D. Jacques-Jouvenot, Y. Martin, (dir.), Santé et mal-être en agriculture, Éditions des archives contemporaines, 2025, 72 pages
Cet ouvrage, publié en novembre 2025, rassemble trois contributions sur le thème du mal-être en agriculture. Il s’agit de travaux présentés lors d’un colloque d’octobre 2023, sur « Santé et malaise en agriculture », fruit du partenariat entre l’université de Franche-Comté et la Mutualité sociale agricole de cette même région.

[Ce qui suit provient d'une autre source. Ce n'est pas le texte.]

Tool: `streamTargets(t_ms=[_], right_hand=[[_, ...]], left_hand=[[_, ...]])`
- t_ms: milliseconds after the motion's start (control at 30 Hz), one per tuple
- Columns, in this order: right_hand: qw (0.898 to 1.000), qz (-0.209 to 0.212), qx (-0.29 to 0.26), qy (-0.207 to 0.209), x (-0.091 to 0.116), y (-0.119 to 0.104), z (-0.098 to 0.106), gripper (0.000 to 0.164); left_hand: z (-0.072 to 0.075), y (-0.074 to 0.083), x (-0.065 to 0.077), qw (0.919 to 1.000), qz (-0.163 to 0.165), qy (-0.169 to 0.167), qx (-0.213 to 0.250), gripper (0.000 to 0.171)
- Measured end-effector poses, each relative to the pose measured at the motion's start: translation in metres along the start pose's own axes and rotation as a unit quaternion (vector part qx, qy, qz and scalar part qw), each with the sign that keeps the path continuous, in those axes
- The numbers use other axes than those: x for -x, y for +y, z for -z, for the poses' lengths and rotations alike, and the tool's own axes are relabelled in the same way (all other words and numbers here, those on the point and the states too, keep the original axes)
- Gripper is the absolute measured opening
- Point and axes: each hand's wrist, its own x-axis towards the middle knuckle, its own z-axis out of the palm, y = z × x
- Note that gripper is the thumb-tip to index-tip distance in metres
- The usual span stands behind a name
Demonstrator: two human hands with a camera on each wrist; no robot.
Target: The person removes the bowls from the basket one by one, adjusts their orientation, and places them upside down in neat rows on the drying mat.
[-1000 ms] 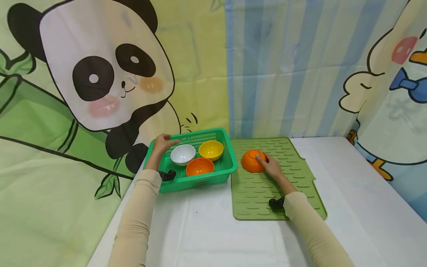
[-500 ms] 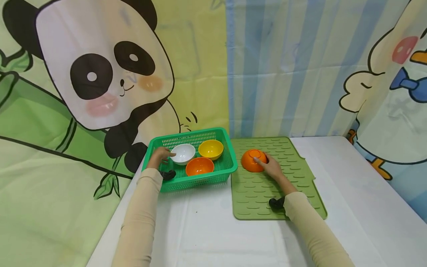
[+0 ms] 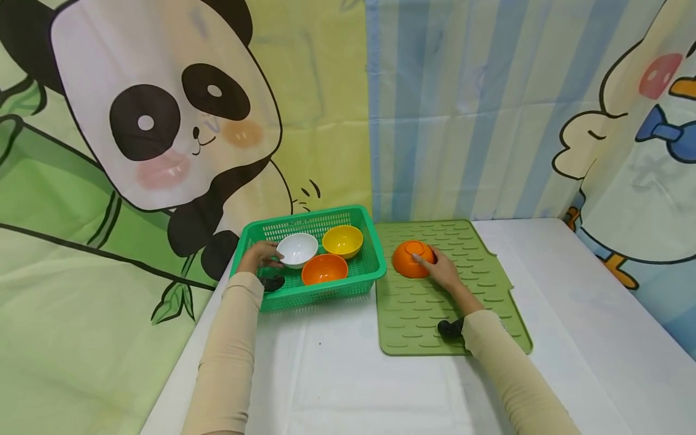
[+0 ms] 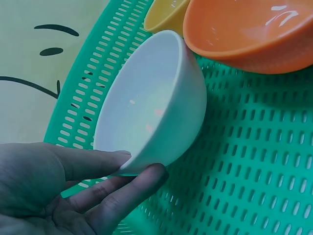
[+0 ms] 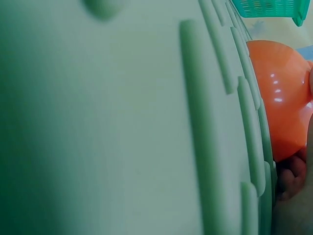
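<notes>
My left hand [image 3: 260,256] pinches the near-left rim of a white bowl [image 3: 298,249] in the green basket. In the left wrist view the thumb lies at the rim and fingers press the outside of the white bowl [image 4: 188,117], which stands with its opening up. Beside it in the basket are a yellow bowl [image 3: 342,240] and an orange bowl [image 3: 324,270]. My right hand [image 3: 446,272] grips an upside-down orange bowl [image 3: 408,263] on the green mat, thumb near its base. The right wrist view shows this overturned bowl [image 5: 279,93] at the edge, the hand mostly cut off.
The perforated green basket [image 3: 315,297] stands on the white table [image 3: 337,374], left of the ridged green drying mat [image 3: 413,338]. A printed curtain [image 3: 424,121] hangs right behind them. Black wrist cameras sit below both hands.
My left hand has come down from above the basket's left side to the white bowl and taken hold of its rim. The right hand stays on the overturned orange bowl.
</notes>
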Motion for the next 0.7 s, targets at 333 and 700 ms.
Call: streamTargets(t_ms=[333,700], right_hand=[[1.0,-0.002,-0.003,-0.003,0.0011,-0.0023,0.0015,0.083],[1.0,-0.005,-0.001,-0.003,0.0007,-0.0011,0.0011,0.086]], left_hand=[[0.0058,-0.0079,-0.0095,0.9999,-0.007,-0.002,0.009,0.067],[0.0057,-0.0058,-0.005,0.9997,-0.014,0.008,0.017,0.066]])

À partir d’une enquête socio-anthropologique menée en zones Comté et Saint-Nectaire auprès de jeunes en lycée agricole et d’aidants intervenant sur des exploitants en difficulté, D. Jacques-Jouvenot et S. Guigon analysent le lien entre mal-être agricole et transmission des savoirs. Elles soulignent le décalage entre l’idéalisation du métier et l’importance croissante des tâches de gestion. La division sexuée des activités au sein de l’exploitation, qui conduit souvent les femmes à assumer la gestion administrative et comptable, perdure dans les représentations des jeunes en formation. Les garçons délaissent ainsi les enseignements « scolaires », tournés vers les aspects administratifs, au profit des apprentissages techniques. Or, le retrait progressif des femmes des exploitations laitières laisse ces éleveurs démunis face à une « paperasserie » devenue importante dans l’exercice du métier. Ce sentiment d’incompétence augmente le risque suicidaire des exploitants.

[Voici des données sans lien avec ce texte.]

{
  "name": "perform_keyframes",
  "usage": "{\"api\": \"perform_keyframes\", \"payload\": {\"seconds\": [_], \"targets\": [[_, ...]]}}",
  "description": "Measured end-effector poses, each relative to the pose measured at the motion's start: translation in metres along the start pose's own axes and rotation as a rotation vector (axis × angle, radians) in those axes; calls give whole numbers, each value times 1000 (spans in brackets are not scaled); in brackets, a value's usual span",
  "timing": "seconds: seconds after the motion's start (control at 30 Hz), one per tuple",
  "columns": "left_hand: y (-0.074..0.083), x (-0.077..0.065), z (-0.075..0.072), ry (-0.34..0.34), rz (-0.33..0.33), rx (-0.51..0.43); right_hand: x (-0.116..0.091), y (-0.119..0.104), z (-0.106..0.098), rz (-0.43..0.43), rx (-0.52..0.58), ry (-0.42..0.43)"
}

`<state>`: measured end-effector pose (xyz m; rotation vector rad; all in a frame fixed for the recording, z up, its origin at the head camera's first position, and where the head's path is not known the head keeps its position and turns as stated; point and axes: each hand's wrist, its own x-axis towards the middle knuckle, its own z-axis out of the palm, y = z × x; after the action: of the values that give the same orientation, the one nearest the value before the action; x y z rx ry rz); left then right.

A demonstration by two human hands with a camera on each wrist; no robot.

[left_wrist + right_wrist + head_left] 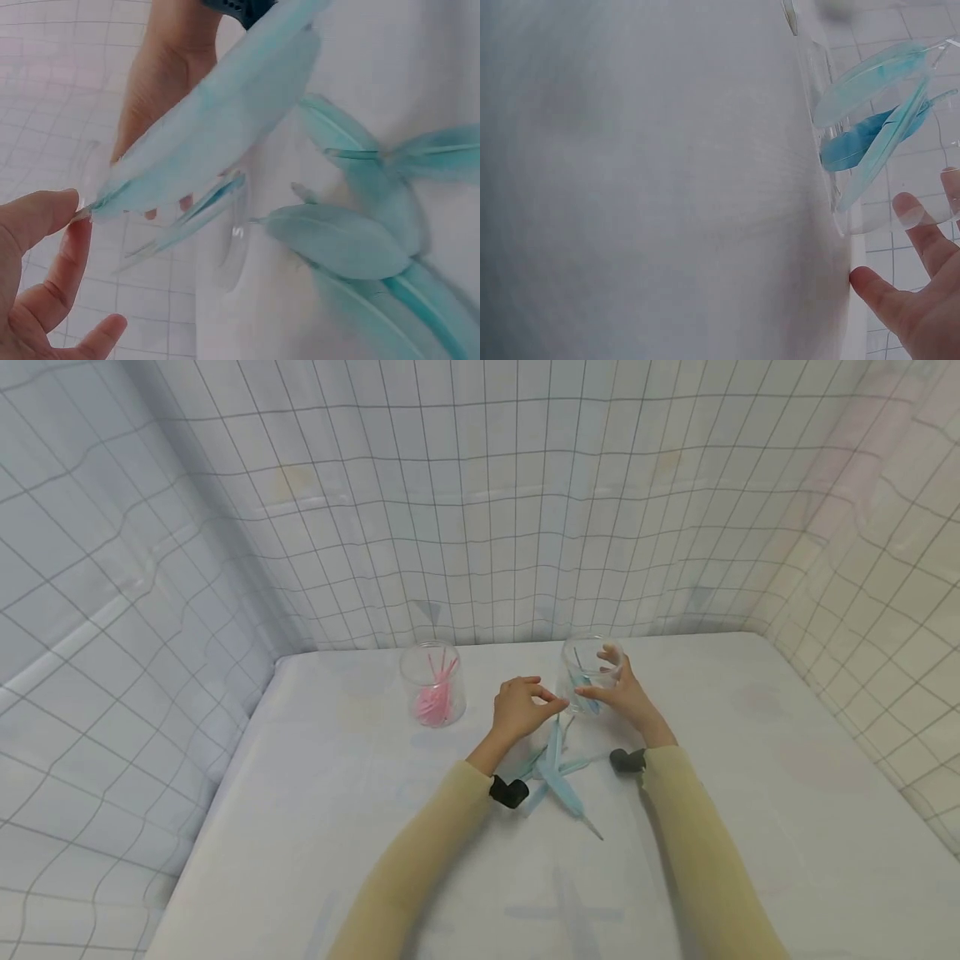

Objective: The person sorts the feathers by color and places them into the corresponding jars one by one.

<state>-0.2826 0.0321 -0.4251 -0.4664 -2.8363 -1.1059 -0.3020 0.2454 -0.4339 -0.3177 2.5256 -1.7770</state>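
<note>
My left hand [553, 700] pinches the quill tip of a light blue feather [555, 739] between thumb and fingertip; the vane hangs toward the table. In the left wrist view the pinching hand [75, 215] is at the left edge, and the feather [217, 127] stretches up to the right. My right hand [600, 675] is curled round a clear cup [576, 664] just right of the feather's tip. The cup [877, 112] holds a few blue feathers, with the right hand's fingers [915, 225] against its wall. More blue feathers [558, 777] lie loose on the white table between my forearms.
A second clear cup [433, 685] with pink feathers stands left of my left hand. The white table [750, 760] is enclosed by checked curtain walls [480, 510] at the back and sides. Loose blue feathers [345, 240] lie below the left wrist.
</note>
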Motion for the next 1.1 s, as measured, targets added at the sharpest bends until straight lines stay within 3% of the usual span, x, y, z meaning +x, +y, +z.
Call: {"api": "perform_keyframes", "payload": {"seconds": [0.33,0.73,0.97,1.1], "targets": [[13,14,-19,203,68,-192,1,0,0,7,10,2],[43,50,-27,393,161,-599,2,4,-2,15,7,6],[48,73,-27,437,96,-848,4,4,-1,11,4,7],[43,79,-19,419,-4,-886,3,4,0,12,13,7]]}}
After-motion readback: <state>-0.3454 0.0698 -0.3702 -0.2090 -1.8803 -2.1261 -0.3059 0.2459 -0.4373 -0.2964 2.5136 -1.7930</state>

N. Deffontaines revient, lui, sur le sur-suicide des agriculteurs par rapport aux autres catégories socio-professionnelles, en tant que fait social structurel. Il identifie plusieurs situations suicidogènes : lorsque l’injonction de transmettre le patrimoine entre en conflit avec le désir d’autonomie des jeunes ; quand l’héritage est refusé, provoquant chez les cédants un sentiment de « vie perdue » ; enfin dans les situations de disqualification sociale et de rupture des liens (divorce, deuil), qui touchent davantage les petits exploitants. Selon l’auteur, le modèle d’exploitation familiale soutenu par les politiques publiques génère des pressions normatives et des coûts psychiques difficilement supportables par les agriculteurs.

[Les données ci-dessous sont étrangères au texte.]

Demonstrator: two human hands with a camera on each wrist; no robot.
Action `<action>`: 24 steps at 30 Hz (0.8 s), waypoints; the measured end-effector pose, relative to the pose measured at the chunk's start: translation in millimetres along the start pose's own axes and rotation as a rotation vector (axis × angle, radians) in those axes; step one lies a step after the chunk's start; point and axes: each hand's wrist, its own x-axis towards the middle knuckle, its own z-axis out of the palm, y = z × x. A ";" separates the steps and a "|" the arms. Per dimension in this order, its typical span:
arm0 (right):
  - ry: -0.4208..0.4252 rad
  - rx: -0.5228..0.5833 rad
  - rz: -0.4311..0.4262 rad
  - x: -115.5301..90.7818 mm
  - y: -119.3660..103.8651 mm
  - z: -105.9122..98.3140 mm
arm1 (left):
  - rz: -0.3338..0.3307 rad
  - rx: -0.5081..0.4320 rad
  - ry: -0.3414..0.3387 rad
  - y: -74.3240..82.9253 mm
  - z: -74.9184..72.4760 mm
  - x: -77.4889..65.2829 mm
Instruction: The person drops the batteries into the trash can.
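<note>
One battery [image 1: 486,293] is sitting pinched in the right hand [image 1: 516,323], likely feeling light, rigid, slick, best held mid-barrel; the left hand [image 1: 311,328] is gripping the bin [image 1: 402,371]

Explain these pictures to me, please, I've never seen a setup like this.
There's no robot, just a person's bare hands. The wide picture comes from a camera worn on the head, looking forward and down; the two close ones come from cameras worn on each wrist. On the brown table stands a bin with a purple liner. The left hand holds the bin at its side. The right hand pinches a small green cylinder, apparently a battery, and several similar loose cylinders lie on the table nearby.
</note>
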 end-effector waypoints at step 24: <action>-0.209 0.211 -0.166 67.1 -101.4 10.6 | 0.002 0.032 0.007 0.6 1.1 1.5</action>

Enfin, S. Célérier s’intéresse au décalage entre la surmortalité des agriculteurs par suicide et les résultats apparemment rassurants des enquêtes sur leur santé mentale. Cette contradiction viendrait d’outils de mesure inadaptés, conçus pour le salariat, qui captent mal les spécificités du travail agricole. En particulier, l’indépendance juridique des exploitants se traduit par une subordination économique à l’aval de la filière et par une emprise du travail sur leur vie privée. En outre, les biais de déclaration liés à une résistance « culturelle » à la douleur contribuent à occulter leur niveau réel de détresse. L’auteure conclut sur la nécessité de faire évoluer les indicateurs pour intégrer les contraintes financières et réglementaires propres à l’activité agricole.